The task: Set down exactly the lines below, starting at the one that contains "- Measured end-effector" and ending at the one that contains "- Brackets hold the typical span", with both of those lines included and nothing else.

Extracted data:
- - -

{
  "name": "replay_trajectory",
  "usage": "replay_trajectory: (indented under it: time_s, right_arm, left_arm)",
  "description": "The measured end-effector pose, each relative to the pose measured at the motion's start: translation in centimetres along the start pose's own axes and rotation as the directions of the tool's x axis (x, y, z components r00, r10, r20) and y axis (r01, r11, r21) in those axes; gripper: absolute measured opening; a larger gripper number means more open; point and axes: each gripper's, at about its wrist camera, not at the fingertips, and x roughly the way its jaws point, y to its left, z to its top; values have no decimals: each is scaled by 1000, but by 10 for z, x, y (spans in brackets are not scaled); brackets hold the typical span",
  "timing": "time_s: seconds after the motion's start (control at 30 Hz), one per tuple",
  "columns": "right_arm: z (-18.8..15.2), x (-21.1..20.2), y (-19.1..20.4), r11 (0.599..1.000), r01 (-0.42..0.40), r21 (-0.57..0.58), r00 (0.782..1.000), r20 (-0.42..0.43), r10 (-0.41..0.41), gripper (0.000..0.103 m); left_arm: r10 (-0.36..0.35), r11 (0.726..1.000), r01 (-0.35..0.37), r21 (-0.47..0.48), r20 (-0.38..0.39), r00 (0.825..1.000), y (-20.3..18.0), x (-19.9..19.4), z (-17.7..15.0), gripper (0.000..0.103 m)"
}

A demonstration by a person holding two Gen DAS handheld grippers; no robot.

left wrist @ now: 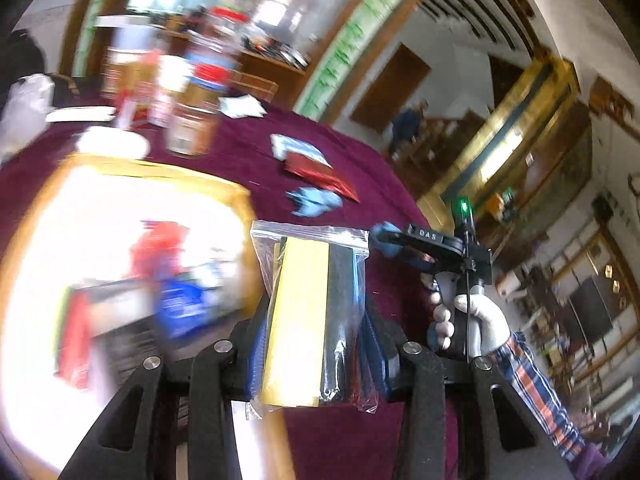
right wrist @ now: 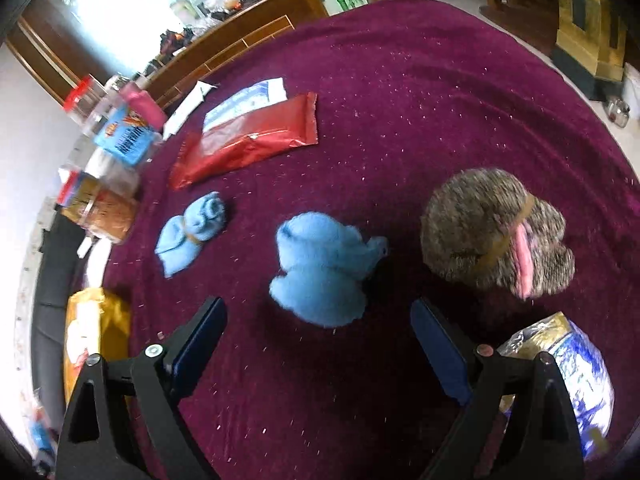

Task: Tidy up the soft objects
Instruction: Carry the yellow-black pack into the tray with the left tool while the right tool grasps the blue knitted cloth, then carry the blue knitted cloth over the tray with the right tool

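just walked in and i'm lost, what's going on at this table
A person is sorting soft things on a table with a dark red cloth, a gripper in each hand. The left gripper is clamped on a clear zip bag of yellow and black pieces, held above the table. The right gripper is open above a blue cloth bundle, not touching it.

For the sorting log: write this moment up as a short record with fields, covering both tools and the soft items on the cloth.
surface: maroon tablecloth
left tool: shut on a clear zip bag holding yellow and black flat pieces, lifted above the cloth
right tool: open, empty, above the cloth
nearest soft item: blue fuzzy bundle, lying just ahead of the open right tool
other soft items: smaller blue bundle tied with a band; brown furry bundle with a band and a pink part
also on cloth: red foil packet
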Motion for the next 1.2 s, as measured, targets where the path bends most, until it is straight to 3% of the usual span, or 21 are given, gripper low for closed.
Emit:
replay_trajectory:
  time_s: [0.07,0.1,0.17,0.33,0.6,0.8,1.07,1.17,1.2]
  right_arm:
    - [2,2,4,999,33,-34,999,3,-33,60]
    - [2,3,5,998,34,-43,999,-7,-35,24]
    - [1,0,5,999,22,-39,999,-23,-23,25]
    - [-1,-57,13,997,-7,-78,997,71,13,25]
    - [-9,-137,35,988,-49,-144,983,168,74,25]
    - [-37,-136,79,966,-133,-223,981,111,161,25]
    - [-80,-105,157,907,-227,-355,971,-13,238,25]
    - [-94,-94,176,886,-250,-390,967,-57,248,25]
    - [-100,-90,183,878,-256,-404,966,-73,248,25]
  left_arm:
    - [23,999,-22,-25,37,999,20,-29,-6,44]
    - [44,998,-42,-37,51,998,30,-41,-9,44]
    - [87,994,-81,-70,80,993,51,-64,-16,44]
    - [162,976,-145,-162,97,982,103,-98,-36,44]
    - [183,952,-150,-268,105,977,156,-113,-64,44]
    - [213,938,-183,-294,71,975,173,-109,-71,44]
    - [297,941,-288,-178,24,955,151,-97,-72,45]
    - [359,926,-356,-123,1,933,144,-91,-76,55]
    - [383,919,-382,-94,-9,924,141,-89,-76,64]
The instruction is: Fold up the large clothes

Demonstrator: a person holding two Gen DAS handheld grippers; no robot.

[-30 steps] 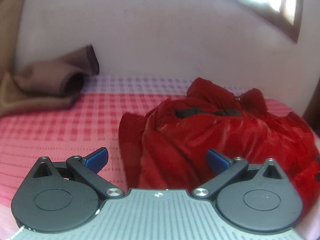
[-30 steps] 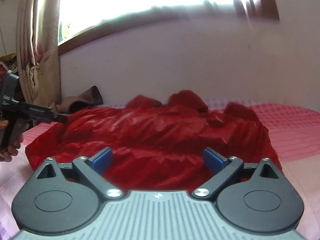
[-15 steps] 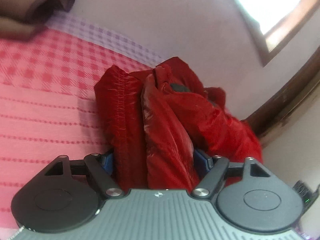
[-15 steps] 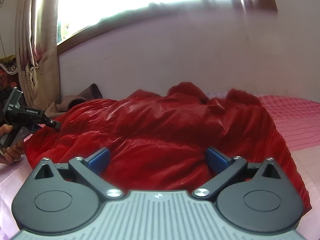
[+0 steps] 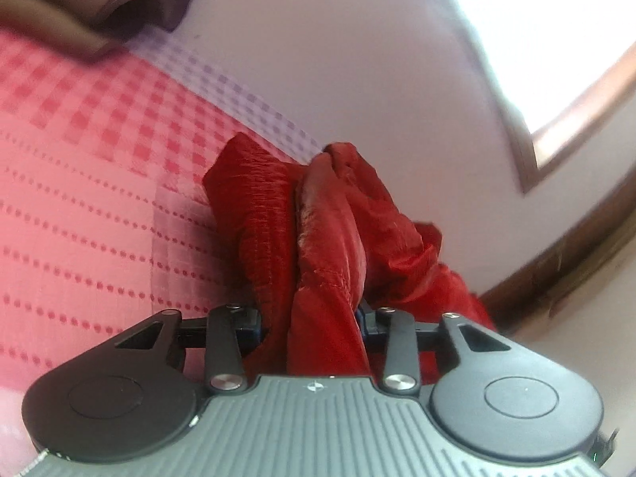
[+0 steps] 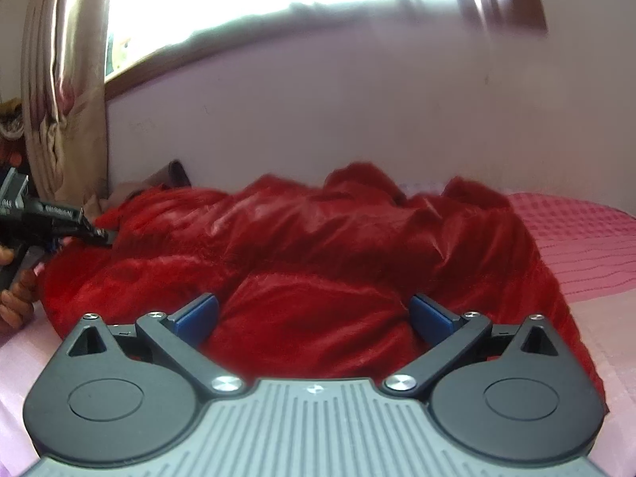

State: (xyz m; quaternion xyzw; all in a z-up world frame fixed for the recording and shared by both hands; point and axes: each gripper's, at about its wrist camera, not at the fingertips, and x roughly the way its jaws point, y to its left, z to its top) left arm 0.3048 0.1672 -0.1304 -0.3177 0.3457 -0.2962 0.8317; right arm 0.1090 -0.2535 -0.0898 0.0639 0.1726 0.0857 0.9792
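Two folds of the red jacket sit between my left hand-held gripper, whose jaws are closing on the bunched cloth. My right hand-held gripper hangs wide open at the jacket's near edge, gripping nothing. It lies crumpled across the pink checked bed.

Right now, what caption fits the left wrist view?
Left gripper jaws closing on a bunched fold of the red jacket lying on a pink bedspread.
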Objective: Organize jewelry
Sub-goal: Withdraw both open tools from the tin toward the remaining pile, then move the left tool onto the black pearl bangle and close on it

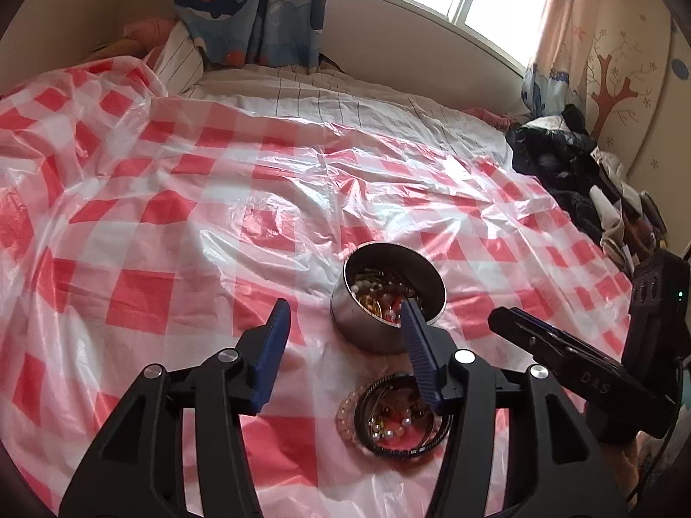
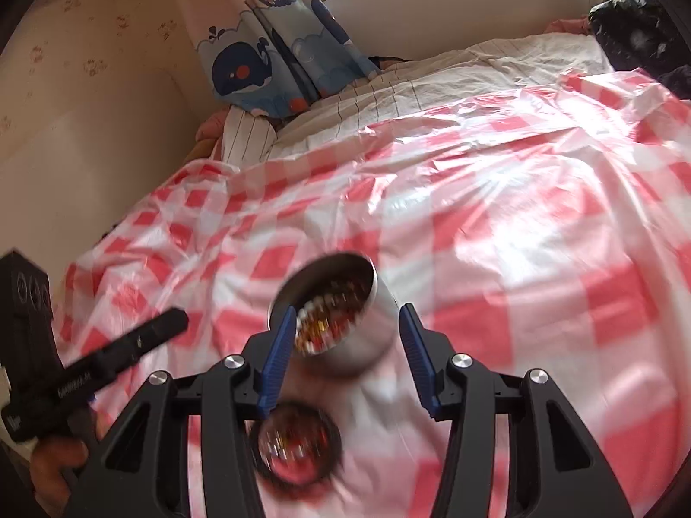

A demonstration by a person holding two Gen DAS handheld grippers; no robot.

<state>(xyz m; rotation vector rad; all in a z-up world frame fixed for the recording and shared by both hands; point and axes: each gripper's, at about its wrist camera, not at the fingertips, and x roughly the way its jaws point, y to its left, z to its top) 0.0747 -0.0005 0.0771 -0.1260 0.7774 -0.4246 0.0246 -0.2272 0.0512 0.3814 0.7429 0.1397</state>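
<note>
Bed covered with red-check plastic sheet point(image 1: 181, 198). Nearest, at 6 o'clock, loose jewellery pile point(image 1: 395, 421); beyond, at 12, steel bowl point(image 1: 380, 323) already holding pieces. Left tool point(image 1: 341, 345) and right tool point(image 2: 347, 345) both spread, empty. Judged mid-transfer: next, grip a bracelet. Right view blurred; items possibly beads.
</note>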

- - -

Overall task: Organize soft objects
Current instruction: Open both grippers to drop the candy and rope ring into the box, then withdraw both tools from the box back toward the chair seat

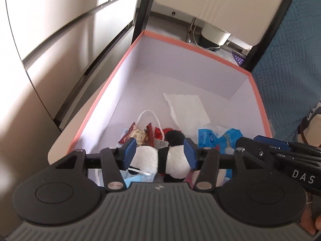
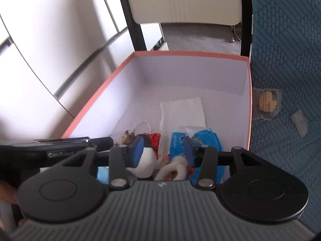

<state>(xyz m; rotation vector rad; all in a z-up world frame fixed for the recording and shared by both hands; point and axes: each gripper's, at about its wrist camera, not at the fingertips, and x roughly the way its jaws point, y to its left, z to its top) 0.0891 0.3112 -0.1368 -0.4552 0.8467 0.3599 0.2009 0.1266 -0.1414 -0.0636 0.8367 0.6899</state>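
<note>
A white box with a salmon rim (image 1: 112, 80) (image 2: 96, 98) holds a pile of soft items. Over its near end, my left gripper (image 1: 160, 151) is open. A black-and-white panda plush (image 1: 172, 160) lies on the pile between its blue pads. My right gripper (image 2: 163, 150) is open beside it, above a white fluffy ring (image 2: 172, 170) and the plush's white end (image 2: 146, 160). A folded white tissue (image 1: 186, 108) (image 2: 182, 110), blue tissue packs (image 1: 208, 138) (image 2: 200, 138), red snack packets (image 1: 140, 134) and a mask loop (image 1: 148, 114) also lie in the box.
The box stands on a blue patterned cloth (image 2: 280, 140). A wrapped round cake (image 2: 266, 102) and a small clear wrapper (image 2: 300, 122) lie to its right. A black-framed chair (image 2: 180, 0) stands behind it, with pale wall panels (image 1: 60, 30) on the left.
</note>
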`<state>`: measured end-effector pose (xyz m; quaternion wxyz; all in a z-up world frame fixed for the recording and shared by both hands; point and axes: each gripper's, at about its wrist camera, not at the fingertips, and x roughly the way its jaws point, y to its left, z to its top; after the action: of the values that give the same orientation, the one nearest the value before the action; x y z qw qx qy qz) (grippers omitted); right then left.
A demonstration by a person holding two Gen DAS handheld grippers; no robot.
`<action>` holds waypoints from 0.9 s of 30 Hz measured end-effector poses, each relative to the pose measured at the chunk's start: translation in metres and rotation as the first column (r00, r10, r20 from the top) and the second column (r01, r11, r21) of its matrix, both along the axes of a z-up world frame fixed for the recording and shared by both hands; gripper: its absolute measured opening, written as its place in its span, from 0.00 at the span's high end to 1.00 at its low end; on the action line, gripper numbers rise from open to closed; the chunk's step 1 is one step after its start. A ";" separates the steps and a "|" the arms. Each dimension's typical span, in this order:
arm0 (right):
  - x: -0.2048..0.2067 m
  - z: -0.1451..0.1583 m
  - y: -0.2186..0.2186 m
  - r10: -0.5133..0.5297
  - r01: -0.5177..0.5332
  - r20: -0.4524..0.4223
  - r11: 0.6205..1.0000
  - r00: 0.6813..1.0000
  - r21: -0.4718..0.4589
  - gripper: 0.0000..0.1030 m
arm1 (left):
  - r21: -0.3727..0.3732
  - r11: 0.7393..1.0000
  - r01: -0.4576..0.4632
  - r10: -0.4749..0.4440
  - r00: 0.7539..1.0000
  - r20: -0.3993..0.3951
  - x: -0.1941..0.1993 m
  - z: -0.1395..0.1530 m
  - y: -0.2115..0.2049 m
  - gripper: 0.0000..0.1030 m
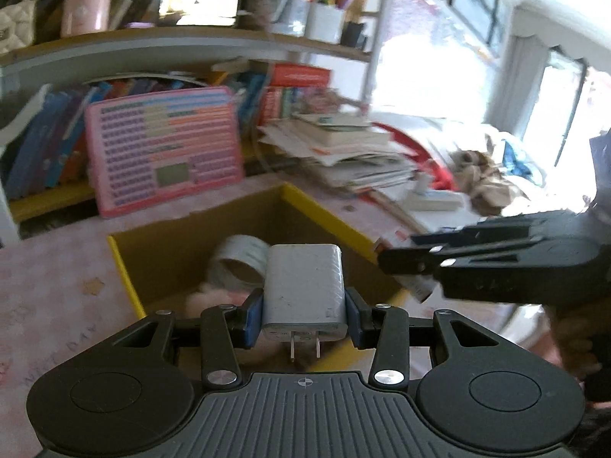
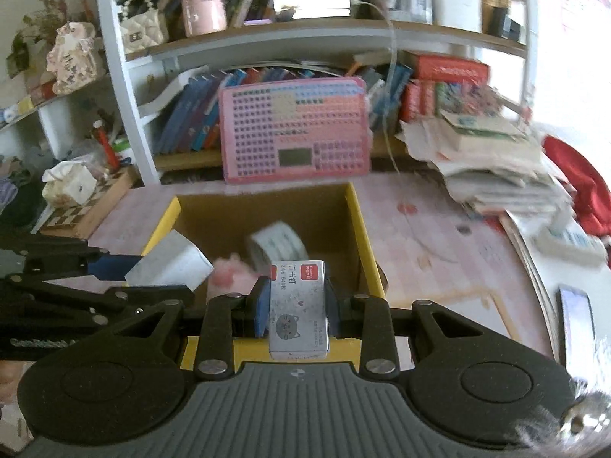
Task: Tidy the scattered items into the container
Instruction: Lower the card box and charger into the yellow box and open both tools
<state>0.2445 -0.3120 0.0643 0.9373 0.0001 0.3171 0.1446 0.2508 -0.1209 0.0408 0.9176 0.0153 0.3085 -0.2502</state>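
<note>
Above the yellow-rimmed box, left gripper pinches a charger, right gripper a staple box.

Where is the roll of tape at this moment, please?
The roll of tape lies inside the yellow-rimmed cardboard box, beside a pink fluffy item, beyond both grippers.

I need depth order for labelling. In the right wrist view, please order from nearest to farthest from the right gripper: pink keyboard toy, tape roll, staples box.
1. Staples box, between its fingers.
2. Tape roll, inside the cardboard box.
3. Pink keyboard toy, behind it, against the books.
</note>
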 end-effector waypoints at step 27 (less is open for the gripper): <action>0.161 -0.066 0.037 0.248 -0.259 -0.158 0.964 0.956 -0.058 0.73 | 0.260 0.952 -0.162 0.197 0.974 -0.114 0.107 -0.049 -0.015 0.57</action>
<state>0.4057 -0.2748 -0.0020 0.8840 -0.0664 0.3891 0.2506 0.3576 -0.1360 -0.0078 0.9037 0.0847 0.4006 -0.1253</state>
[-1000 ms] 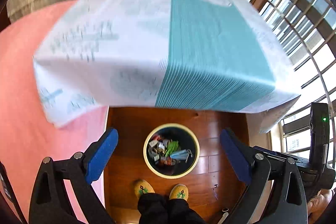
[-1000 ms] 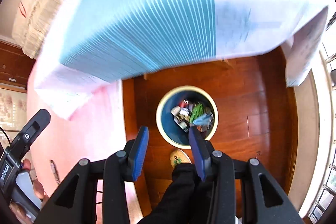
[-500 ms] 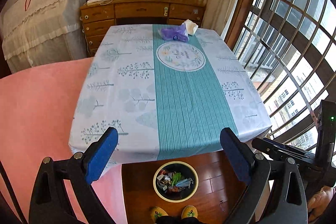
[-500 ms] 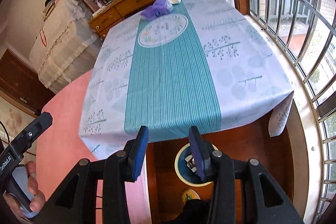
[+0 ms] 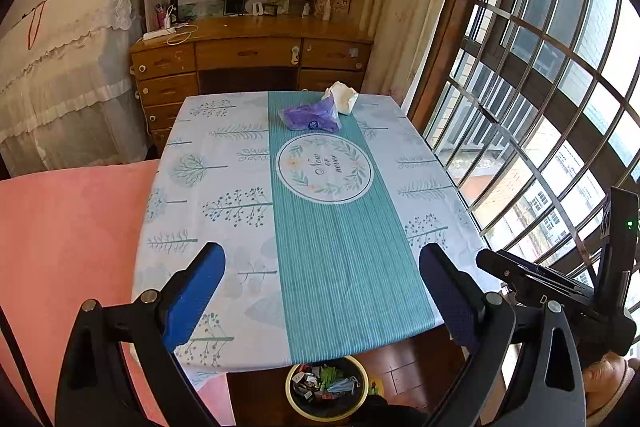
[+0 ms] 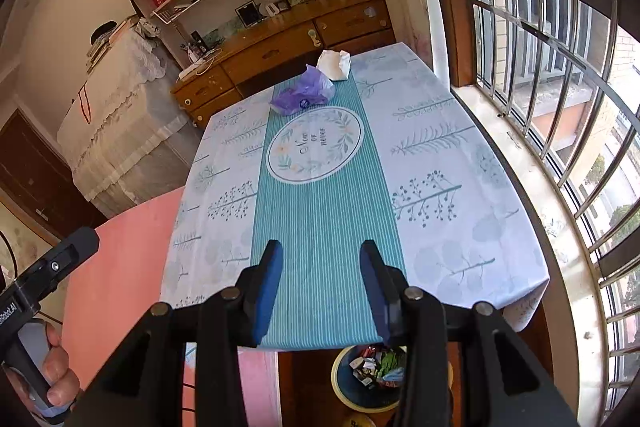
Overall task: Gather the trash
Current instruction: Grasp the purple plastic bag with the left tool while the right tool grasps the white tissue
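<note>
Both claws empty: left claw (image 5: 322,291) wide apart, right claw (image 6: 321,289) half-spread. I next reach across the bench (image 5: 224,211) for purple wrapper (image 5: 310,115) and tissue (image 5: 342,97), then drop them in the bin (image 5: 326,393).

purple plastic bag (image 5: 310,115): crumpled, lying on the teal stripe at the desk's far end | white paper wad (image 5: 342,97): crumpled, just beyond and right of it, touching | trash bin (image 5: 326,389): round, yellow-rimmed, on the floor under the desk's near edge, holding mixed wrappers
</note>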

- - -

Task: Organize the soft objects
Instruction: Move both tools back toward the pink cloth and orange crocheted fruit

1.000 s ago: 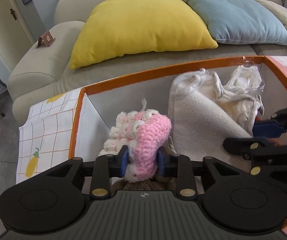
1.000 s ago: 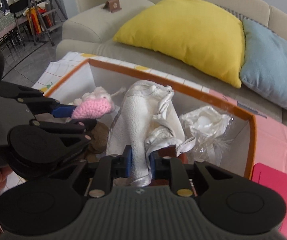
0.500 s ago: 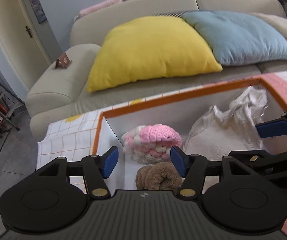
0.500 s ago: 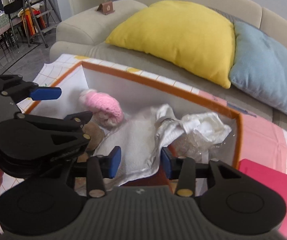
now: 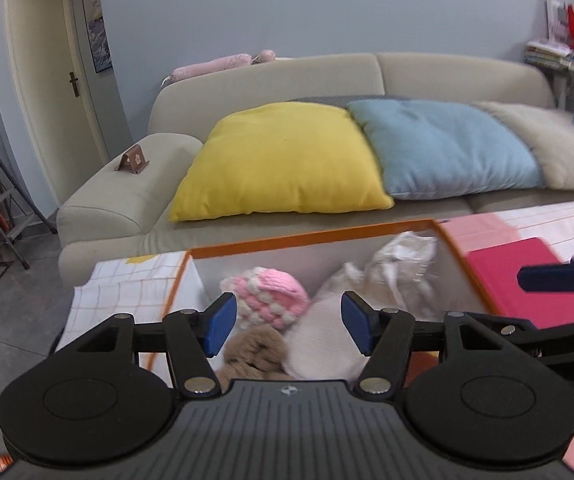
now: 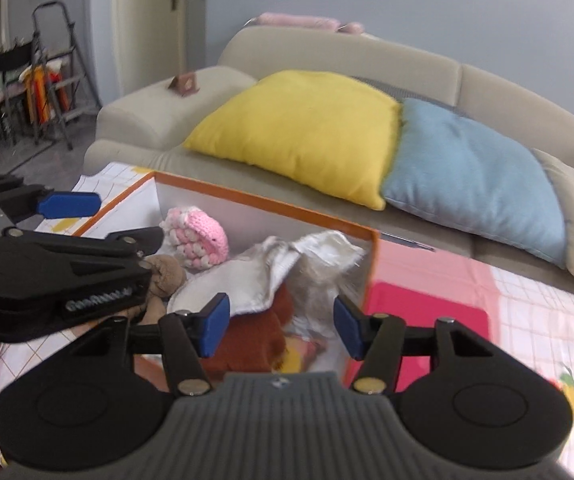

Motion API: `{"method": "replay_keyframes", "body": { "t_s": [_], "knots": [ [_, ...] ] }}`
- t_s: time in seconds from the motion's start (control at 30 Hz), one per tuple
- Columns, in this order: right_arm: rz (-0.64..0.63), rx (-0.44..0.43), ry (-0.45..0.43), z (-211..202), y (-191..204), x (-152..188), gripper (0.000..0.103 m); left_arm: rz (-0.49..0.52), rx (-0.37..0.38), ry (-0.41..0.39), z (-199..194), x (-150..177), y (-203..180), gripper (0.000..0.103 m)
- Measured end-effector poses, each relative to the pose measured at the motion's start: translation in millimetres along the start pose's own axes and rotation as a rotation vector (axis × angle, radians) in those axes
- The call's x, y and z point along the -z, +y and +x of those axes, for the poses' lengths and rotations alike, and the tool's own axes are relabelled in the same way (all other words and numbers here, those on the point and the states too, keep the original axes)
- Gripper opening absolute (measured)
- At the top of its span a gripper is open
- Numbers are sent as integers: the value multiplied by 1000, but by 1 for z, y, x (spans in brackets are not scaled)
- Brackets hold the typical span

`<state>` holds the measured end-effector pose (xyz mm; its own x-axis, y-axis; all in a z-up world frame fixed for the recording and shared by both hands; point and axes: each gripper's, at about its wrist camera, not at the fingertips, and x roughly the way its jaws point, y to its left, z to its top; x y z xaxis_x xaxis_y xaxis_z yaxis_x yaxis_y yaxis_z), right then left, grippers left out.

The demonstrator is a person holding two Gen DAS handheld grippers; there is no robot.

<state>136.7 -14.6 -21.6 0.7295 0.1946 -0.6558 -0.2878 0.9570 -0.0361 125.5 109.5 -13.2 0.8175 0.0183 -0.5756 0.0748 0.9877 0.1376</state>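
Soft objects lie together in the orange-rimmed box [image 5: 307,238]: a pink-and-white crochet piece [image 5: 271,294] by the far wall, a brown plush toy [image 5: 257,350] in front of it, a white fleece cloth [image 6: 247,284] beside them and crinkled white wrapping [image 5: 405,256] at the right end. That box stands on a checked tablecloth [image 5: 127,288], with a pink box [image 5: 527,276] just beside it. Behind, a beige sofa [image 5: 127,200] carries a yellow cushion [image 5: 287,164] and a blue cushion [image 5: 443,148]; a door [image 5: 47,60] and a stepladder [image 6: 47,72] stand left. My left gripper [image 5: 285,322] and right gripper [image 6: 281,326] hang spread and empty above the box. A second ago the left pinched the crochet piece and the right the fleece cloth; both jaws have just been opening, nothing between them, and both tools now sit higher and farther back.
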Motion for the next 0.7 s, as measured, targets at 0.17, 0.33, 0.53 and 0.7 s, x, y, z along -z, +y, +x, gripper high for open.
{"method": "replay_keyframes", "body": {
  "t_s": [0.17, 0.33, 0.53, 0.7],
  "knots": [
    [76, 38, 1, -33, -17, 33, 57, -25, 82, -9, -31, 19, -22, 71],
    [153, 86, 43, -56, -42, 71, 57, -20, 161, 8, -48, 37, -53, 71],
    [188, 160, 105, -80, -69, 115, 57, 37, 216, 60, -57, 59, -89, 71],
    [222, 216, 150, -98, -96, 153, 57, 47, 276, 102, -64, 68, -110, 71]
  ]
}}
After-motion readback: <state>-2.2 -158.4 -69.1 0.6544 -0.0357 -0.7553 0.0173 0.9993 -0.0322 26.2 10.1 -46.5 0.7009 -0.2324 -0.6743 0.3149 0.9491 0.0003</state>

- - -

Task output:
- Measured end-effector poses, each relative to the pose measured at the motion's start: translation in millimetres along the start pose's own axes and rotation as a rotation vector (axis × angle, radians) in those axes
- The call's x, y and z point along the -z, +y and +x of those axes, for the poses' lengths and rotations alike, and the tool's own axes are relabelled in the same way (all other words and numbers here, those on the point and the states too, keep the original axes)
- Gripper opening absolute (measured)
- At the top of its span a gripper is open
- Numbers are sent as integers: the value multiplied by 1000, but by 1 for z, y, x (spans in brackets are not scaled)
- Brackets hold the typical span

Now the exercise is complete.